* Record extracts:
□ □ □ □ □
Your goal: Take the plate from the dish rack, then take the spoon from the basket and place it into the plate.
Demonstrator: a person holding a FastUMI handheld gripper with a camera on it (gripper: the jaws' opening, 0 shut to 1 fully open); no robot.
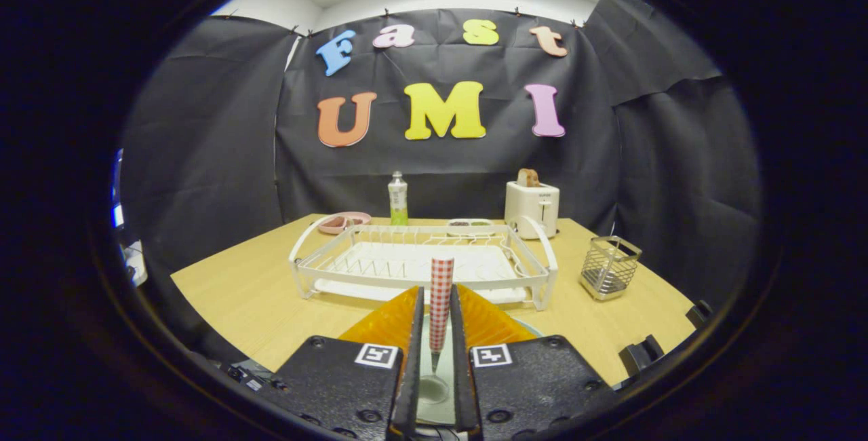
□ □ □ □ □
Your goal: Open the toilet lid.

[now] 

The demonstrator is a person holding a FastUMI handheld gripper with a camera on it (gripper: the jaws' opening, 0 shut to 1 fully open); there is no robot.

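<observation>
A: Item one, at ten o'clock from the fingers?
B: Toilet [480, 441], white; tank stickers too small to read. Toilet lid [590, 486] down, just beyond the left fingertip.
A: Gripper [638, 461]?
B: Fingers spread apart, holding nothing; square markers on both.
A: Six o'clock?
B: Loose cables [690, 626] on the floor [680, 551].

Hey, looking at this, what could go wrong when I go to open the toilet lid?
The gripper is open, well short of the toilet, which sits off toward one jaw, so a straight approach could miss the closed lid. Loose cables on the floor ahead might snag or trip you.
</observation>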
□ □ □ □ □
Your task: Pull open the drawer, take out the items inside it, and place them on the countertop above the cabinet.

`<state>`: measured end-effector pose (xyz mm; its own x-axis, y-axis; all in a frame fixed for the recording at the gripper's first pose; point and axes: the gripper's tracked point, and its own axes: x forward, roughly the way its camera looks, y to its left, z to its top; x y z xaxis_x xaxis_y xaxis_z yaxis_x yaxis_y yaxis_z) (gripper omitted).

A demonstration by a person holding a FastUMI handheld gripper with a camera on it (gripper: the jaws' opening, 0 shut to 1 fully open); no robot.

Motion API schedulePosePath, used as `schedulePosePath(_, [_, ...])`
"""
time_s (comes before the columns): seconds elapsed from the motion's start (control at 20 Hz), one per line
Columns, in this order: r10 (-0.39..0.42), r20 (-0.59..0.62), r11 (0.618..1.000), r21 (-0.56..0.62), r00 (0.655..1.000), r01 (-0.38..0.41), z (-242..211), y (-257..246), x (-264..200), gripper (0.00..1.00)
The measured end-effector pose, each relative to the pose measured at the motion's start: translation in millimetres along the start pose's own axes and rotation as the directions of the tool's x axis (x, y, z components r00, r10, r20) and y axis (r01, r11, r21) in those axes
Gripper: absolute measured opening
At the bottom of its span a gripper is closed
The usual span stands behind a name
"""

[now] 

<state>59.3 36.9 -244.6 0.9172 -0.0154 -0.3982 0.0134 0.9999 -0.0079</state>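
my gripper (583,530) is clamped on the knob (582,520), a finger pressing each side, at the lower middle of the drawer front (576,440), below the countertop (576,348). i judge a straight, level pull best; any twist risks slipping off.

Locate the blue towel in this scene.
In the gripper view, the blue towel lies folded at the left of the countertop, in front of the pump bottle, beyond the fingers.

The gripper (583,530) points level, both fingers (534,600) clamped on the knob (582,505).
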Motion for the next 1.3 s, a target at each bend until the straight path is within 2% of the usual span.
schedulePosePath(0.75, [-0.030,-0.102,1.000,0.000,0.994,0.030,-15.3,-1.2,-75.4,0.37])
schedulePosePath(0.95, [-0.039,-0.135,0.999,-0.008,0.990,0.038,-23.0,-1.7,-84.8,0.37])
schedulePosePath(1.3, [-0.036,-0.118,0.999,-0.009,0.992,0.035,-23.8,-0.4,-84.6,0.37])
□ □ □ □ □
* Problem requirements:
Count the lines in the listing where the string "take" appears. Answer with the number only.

* Exercise solution:
2